Out and about yesterday: One plan foiled by the owners of Mysteryscape! having changed Saturdays, so I couldn’t dialogue with the one who wasn’t there. But I bought a couple of books and headed south. At Revival, I found an antique folding table perfect for my upcoming women’s gathering, to augment the little nooks for sitting throughout my house. Then I headed south, intending to go to Michael’s to get the supplies for the frame project party favors, when I realized that my blood sugar level had begun to plummet.
I cut across Metcalf and turned into the parking lot for Whole Foods, intending to bag two birds with one sweep.

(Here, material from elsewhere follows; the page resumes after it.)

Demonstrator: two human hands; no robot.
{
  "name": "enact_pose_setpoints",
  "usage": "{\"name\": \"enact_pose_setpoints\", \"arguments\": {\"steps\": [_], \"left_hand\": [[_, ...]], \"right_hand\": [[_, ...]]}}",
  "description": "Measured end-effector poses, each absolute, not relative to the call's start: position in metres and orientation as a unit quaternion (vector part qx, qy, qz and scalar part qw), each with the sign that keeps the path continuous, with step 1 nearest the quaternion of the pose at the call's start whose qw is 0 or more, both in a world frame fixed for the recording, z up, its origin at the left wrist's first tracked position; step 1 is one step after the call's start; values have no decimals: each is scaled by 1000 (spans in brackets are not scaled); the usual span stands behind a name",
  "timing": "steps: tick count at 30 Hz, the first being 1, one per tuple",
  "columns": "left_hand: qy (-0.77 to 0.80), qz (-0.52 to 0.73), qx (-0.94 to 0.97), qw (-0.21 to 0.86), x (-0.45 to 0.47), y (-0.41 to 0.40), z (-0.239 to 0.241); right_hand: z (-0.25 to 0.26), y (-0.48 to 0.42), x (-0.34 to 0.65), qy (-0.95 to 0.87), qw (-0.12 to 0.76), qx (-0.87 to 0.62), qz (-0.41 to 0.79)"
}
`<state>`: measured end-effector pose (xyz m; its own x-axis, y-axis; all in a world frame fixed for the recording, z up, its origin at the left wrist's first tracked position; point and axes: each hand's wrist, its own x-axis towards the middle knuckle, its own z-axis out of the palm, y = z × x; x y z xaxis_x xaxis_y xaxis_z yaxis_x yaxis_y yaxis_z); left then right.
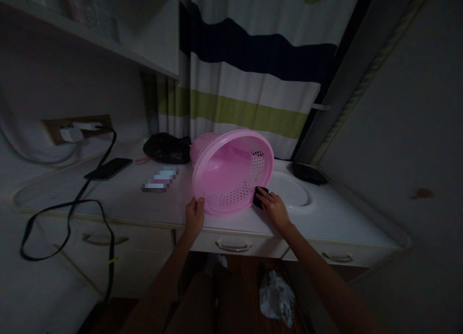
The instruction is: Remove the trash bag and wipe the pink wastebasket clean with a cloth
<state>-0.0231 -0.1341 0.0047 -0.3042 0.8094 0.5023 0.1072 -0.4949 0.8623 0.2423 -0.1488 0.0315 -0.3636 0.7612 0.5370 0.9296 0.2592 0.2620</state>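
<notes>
A pink plastic basket (pixel 226 170) with rows of holes in its wall lies tipped on its side on the white counter (pixel 162 206), mouth toward me. My left hand (pixel 194 216) is closed on the rim at its lower left, thumb on the inner side. At the lower right of the rim, my right hand (pixel 275 209) holds a small black pad (pixel 259 197), possibly a cloth or sponge, against or close beside the basket. The inside of the basket shows nothing in it.
Behind the basket are a black plastic bag (pixel 166 148) and a striped curtain (pixel 253 90). A phone (pixel 109 169) and a black cord (pixel 70 218) lie left. A white basin (pixel 294 192) and a dark pouch (pixel 308 173) are right. A bag (pixel 277 295) sits on the floor.
</notes>
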Motion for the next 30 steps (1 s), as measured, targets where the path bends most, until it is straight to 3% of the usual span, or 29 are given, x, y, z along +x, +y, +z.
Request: {"name": "enact_pose_setpoints", "arguments": {"steps": [12, 16, 22, 30], "left_hand": [[443, 689, 516, 249, -25, -134, 5], [438, 697, 508, 252, -27, -132, 3], [435, 696, 506, 265, -23, -132, 8], [408, 693, 535, 259, -23, -133, 5]], "right_hand": [[154, -117, 250, -765, 126, -488, -402], [171, -115, 245, -778, 122, -449, -422], [118, -123, 263, -761, 152, -514, -366], [31, -146, 239, -796, 205, -553, -138]]}}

I’d get some food at their deli counter, then buy a few veggies to cook for dinner.
The clerks at “Prepared Foods” seemed to be having difficulty deciding who would do which chores. Two women in aprons ignored me and took someone from the line behind me. A young mother who awaited the completion of her dish smiled and said, Do you want me to tell her that you were first? I shook my head. Five minutes’ wait would not kill me.
A half hour later, a fourth clerk scraped my burned food from the bottom of the one operational pan and handed the bowl to me. I told myself that I liked the carmelized bits, that they added flavor. ( I learned the word “carmelized” from watching too much Food Network.) I asked the clerk where I could find a fork and he gestured vaguely saying, Take a left right after you pay. I followed the line of his arm and asked another clerk, who stood behind a long counter, Do I pay you? But she said that I had to go to a check-out line. I balanced my food in my cart and looked towards the cashiers across the front of the store. I found it hard to believe that I would have to leave the “Prepared Food” area and pay at the grocery check-out, then come back to the far side of the store to eat. I looked back at the clerk, sure I had misunderstood, but, no. We don’t take money here, she said.

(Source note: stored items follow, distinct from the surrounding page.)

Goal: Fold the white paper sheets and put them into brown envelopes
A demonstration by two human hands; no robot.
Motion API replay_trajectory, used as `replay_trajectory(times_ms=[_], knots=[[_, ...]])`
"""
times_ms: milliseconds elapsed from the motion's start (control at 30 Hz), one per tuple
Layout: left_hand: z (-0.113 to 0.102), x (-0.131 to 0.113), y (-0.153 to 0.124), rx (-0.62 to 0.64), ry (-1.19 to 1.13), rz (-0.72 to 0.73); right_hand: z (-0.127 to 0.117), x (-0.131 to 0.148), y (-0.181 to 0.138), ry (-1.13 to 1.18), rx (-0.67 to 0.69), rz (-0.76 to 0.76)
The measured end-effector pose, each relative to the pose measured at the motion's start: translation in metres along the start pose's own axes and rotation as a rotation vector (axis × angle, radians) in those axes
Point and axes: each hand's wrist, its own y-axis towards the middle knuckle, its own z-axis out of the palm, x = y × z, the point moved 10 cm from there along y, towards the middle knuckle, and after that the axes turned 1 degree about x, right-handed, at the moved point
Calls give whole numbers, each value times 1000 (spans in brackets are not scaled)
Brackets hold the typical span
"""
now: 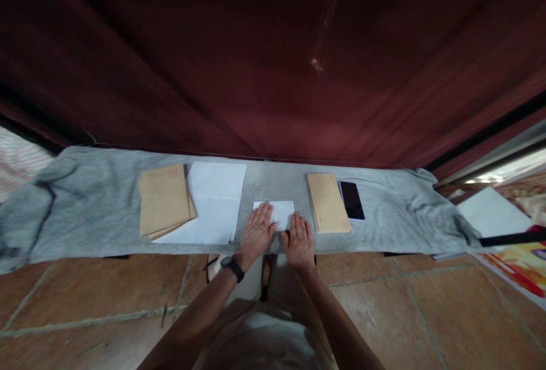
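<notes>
A small white folded sheet of paper (pixel 279 211) lies on the grey cloth in front of me. Flat on its left part rests my left hand (pixel 256 231), fingers stretched out, with a dark band on the wrist. My right hand (pixel 298 240) lies flat at the paper's right edge, its fingers also straight. Neither hand grips anything. To the left is a stack of larger white sheets (pixel 217 205), partly under a pile of brown envelopes (pixel 164 199). Beside my right hand sits another stack of brown envelopes (pixel 328 204).
A dark-screened phone (pixel 352 200) lies right of the envelopes. Grey cloth (pixel 396 211) covers the long narrow bench. Behind it rises a dark red panel (pixel 273 74). Tiled floor (pixel 367 307) shows in front, and a white sheet-like item (pixel 495 212) is at the far right.
</notes>
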Motion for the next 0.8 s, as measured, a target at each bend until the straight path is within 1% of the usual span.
replay_trajectory(times_ms=[133,233,300,400,467,533,700,800], knots=[[-2,3,-3,22,-9,11,-6,-2,-13,-2,-9,-37],[-3,0,-7,0,6,-6,-8,-2,-18,-2,-14,-45],[0,-13,-11,3,6,31,-8,-2,-20,-7,-14,-39],[10,-42,-17,55,-20,157,-8,-3,-20,-9,-8,-37],[13,-49,-23,72,-32,195,-8,-3,-20,-4,3,-50],[10,-44,-31,72,-27,193,-9,-3,-21,2,15,-61],[-8,-12,-56,55,-4,146,-11,-5,-22,29,29,-32],[-18,-7,-62,29,21,113,-13,-9,-16,83,33,-10]])
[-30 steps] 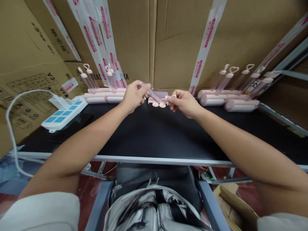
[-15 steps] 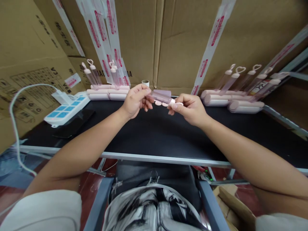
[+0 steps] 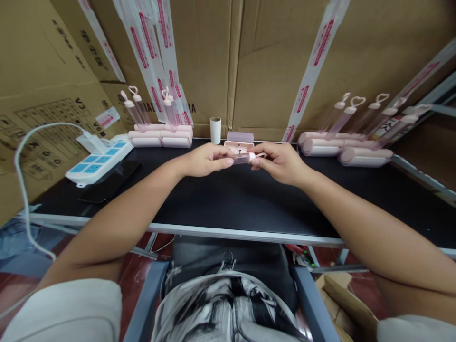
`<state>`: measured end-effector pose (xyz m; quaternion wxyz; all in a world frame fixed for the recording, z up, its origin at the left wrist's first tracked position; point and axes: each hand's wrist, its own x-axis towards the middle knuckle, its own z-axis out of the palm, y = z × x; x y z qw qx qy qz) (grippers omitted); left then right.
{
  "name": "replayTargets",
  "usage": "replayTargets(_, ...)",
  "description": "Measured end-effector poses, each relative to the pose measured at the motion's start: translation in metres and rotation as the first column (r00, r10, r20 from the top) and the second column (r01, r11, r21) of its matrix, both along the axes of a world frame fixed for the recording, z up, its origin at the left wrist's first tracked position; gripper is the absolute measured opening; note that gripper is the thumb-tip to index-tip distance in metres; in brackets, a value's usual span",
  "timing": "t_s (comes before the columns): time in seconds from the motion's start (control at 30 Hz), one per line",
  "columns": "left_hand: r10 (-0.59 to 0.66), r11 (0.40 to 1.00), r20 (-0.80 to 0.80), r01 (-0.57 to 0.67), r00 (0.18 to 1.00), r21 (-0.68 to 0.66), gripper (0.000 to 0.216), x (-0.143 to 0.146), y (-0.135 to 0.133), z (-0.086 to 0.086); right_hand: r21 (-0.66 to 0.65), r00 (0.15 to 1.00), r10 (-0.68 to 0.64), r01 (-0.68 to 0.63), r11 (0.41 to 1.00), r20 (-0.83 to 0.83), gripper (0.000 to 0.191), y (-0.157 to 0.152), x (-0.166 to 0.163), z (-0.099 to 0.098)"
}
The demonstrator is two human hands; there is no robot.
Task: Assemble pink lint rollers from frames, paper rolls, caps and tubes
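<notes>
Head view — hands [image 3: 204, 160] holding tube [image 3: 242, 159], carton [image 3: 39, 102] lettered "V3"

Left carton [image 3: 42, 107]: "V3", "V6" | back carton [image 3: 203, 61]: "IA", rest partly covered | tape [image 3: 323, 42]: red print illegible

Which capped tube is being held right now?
The tube at the middle, gripped by the left hand and right hand; the other tubes stand by the pink cases, untouched.
</notes>
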<state>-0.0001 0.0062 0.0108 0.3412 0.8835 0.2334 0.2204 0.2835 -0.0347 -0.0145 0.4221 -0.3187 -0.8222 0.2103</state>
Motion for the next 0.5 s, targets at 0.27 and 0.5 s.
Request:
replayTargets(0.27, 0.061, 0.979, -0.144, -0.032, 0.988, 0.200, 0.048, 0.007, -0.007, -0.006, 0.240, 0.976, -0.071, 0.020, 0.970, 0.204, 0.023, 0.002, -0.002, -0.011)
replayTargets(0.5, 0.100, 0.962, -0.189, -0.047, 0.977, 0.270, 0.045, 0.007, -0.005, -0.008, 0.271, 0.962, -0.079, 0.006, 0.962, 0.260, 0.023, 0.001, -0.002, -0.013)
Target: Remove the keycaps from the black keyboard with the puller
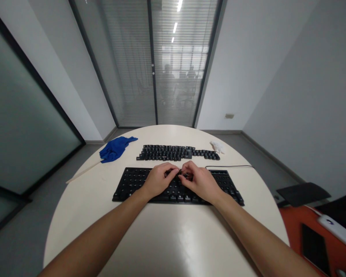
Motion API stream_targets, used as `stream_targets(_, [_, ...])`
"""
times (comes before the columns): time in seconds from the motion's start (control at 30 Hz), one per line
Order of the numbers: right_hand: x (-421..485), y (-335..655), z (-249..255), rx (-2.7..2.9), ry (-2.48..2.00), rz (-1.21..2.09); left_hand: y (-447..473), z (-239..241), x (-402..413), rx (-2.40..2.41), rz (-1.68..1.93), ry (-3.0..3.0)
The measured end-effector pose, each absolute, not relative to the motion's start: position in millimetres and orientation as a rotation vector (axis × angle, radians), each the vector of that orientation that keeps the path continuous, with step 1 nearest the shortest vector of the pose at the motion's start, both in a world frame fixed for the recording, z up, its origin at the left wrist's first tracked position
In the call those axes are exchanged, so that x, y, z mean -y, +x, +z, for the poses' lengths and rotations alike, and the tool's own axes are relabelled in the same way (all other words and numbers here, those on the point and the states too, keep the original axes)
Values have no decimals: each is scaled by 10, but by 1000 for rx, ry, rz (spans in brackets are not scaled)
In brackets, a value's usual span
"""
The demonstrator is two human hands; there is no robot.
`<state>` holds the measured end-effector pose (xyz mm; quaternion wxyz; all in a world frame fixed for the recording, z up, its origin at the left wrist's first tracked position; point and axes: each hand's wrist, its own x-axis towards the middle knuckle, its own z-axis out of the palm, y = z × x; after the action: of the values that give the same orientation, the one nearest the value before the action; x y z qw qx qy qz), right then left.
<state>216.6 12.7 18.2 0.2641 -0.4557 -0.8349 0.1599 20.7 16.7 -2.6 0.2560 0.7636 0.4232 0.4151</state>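
Observation:
A black keyboard lies on the round table, with many of its keycaps off and bare key positions showing. Over its middle, my left hand and my right hand meet fingertip to fingertip. The fingers of both are closed in a pinch around something small and dark, too hidden to name. Just behind the keyboard, loose black keycaps are laid out in rows like a keyboard's layout. A few keycaps remain along the keyboard's near edge.
A blue cloth with a pale stick lies at the left of the white table. Crumpled white material sits at the back right, near a black cable. An orange chair carries a dark phone and a white power strip.

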Motion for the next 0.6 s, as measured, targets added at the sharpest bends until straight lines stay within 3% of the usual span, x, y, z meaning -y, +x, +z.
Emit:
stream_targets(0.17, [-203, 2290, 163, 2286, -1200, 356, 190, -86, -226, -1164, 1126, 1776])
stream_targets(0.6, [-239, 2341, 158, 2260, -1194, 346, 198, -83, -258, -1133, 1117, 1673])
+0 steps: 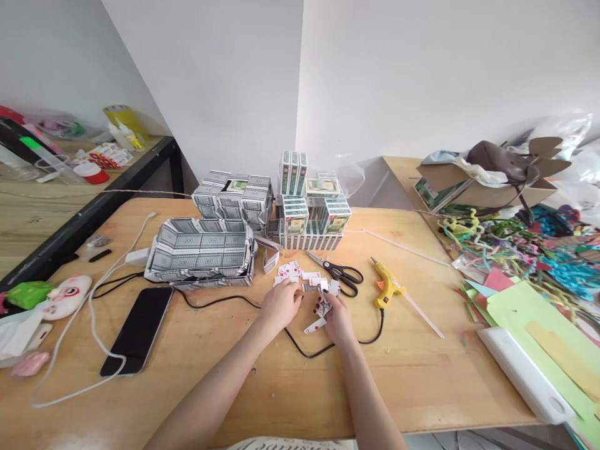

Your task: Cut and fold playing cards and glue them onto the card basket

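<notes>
My left hand [280,304] is closed, its fingers curled down at the near edge of a loose pile of white playing cards [289,270]; its fingertips are partly hidden. My right hand [338,317], with dark nail polish, pinches a few small playing cards [323,307], which look cut or folded. Between the hands lie more card pieces, one with its patterned back up. A narrow card strip [315,325] with a red mark sits just below the right hand. Black-handled scissors [344,275] rest open beyond that hand.
A yellow glue gun [387,284] lies to the right, its black cord looping in front of my hands. Behind stand a patterned card tray [201,250], a covered block [234,199] and stacked card boxes [312,212]. A phone [137,331] lies left; coloured paper [539,331] lies right.
</notes>
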`<state>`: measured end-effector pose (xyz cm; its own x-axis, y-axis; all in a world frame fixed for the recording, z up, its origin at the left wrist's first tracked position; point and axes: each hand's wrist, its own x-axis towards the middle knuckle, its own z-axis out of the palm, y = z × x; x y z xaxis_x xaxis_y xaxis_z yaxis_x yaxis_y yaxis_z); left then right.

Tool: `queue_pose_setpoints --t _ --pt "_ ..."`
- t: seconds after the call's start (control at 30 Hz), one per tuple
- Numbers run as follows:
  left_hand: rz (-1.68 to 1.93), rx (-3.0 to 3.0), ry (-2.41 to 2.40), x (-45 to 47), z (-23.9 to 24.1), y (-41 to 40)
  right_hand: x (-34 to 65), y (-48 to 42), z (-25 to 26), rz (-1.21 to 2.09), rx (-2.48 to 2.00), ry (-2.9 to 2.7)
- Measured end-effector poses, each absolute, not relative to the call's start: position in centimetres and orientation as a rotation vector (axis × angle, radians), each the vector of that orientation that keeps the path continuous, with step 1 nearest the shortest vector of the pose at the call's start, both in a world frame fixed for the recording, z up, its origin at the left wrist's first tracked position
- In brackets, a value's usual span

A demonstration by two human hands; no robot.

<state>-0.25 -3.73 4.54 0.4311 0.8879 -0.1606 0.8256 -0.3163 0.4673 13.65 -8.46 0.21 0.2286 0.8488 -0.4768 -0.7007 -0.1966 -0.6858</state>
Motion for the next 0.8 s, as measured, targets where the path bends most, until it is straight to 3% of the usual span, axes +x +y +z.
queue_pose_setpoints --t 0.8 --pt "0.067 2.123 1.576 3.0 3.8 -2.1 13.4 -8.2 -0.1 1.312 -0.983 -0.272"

In line behind a couple of families stocking up for nuclear war, I watched the steam rise from within my bowl of food, which apparently not been completely closed. When I finally got to the point of paying, I asked the lady if the store had interest in customer comments. She said, Of course, in a tired voice. I mentioned, in deliberate and carefully crafted nonviolent communication, that I found it cumbersome to wait for my food and then come across the store to pay. I suggested that the process made it less likely that I’d go back and shop after eating. She shrugged and replied, Well, that’s just the way the store is set up. I asked her name. Kira, she told me.
Kira. A Russian girl’s name meaning Light. I went beyond the cashier, turned left, and walked fifty yards or so to the area where tired shoppers with hungry children and groceries turning luke-warm in laden carts sat eating their own over-cooked food. I got myself a cup of cold water and found a fork. As I ate, I thought about Kira’s attitude. She clearly had no concern over inconvenience caused me. But perhaps her lack of interest came from her own feelings of helplessness. Perhaps she’d told the manager a dozen times that people complained about the logistics of the store’s layout. Perhaps she had her own troubles, that had nothing to do with my $7 bowl of Prepared Food.

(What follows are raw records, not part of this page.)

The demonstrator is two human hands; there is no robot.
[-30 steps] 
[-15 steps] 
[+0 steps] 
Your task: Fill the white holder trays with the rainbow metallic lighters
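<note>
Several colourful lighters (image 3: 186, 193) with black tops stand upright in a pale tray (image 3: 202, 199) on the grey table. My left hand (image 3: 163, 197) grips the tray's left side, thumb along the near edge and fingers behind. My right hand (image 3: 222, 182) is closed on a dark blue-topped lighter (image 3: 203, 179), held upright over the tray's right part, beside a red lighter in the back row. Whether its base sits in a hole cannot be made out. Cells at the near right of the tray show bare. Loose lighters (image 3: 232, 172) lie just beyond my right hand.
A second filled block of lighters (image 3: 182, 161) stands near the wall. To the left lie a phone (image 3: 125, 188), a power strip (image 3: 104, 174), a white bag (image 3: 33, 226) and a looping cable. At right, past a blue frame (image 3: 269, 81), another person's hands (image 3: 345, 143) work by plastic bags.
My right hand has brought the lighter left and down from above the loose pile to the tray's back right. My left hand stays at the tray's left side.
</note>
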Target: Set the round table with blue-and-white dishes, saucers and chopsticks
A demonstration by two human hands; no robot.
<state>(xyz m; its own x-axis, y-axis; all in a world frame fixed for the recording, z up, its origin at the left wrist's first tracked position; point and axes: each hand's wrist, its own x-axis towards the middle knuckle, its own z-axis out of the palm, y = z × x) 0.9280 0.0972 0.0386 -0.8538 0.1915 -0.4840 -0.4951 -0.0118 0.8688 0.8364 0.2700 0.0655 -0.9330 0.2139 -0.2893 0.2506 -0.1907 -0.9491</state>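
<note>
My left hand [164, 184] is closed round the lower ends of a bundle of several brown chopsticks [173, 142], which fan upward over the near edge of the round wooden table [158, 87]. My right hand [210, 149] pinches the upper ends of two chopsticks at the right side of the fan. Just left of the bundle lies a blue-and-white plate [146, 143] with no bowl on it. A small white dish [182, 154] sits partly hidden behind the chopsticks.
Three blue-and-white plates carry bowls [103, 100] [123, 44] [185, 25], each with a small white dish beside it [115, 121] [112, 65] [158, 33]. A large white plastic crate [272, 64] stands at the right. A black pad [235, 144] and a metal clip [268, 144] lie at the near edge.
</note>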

I finished my Veggan Stir-Fry bowl, with its burnt rice and rubbery tofu, and headed out the door. Notwithstanding my decision to let Kira and Whole Foods alone, to let her shrug fall away into time without official mention and to endure the inconvenience of the store’s layout, I still could not bring myself to find another cart and trudge back into the main shopping area.
A girl can only take so much, especially if she can’t complain.